Good engineering managers aren’t just hard to find – they don’t exist - nRike
http://venturebeat.com/2014/02/13/good-engineering-managers-arent-just-hard-to-find-they-dont-exit/

======
sytelus
A lot of managers have become managers because they had "enough" with keeping
up with all the technologies and writing code.

Most organizations actually favors this model where you had a good productive
engineer who is now either burned out or has reached limit for growing and
updating skills. The only way to move forward in their career is switch to
being manager where they don't have to show great chops at coding anymore.

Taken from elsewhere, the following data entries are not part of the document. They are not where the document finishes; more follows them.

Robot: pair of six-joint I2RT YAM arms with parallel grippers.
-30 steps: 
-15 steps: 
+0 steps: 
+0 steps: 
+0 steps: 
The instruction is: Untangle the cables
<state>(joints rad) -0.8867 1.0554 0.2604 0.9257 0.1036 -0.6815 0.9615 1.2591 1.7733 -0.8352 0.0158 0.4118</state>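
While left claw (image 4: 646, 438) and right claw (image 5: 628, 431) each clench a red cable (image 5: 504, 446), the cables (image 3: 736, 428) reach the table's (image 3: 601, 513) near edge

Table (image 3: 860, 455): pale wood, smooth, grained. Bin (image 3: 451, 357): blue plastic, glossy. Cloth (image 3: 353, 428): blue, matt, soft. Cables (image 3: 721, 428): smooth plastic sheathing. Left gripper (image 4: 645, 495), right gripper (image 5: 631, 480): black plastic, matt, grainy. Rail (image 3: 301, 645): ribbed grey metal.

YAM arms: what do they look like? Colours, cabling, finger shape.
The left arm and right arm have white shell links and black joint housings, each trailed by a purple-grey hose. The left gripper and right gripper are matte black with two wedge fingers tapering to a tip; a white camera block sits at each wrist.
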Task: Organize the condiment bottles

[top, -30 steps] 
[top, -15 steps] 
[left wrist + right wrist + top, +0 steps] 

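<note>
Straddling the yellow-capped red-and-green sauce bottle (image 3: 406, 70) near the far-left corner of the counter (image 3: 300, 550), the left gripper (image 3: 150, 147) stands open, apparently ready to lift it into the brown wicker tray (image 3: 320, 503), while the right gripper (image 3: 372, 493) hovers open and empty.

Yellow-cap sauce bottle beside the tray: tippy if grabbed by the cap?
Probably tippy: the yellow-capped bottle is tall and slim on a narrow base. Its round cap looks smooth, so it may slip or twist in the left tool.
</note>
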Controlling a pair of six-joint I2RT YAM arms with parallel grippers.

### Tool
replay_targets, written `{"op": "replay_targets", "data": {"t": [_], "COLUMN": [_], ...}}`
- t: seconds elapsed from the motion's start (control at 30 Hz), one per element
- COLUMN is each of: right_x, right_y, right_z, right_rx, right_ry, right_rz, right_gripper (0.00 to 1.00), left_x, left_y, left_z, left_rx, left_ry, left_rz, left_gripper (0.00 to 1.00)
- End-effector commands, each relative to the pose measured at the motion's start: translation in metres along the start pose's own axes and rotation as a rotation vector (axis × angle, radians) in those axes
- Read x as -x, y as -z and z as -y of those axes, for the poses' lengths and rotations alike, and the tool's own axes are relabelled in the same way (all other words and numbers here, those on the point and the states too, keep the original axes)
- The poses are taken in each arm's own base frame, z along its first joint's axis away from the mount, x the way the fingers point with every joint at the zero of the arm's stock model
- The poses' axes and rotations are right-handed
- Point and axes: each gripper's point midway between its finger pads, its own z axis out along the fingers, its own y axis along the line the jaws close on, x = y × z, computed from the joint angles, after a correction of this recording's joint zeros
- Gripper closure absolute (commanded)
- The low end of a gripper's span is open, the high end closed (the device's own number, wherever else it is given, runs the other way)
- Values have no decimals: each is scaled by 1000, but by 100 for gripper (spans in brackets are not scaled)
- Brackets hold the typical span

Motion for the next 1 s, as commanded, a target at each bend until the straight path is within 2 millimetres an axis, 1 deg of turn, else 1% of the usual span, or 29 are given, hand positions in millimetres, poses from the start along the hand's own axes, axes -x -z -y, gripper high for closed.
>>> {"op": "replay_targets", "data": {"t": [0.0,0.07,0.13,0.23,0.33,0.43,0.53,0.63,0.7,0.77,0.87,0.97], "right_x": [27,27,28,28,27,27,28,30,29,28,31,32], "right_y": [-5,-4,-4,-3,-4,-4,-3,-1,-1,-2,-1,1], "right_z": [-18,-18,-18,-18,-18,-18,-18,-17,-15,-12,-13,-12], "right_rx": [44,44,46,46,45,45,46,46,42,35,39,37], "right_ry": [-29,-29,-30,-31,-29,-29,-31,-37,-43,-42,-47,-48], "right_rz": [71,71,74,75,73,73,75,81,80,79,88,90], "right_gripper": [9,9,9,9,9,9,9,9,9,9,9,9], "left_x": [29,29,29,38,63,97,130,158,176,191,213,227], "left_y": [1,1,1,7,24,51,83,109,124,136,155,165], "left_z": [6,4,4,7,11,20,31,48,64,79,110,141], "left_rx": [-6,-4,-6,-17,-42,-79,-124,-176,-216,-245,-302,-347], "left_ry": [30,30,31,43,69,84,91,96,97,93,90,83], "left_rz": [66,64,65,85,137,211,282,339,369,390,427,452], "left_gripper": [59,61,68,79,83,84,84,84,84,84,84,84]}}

Consequently, the secret to finding great managers is just this: Ask them what
code they wrote in past year, what feature they shipped on their own, how much
code they expect to write in their new job and so on.

------
bostik
[On good engineers]

> _Taking on the role of a manager means giving up time doing what they love —
> solving challenging technical problems — in exchange for what they see as
> taking out the trash every night._

I can't help but feel that there is more than just a kernel of truth in this
otherwise cynical statement. I feel that I fall at least in part to this group
- while I try to manage engineers, I constantly have this nagging feeling that
I am not doing enough. After all, there are things to be done in the code
world that require attention and nobody has the bandwidth.

It's a terrible feeling.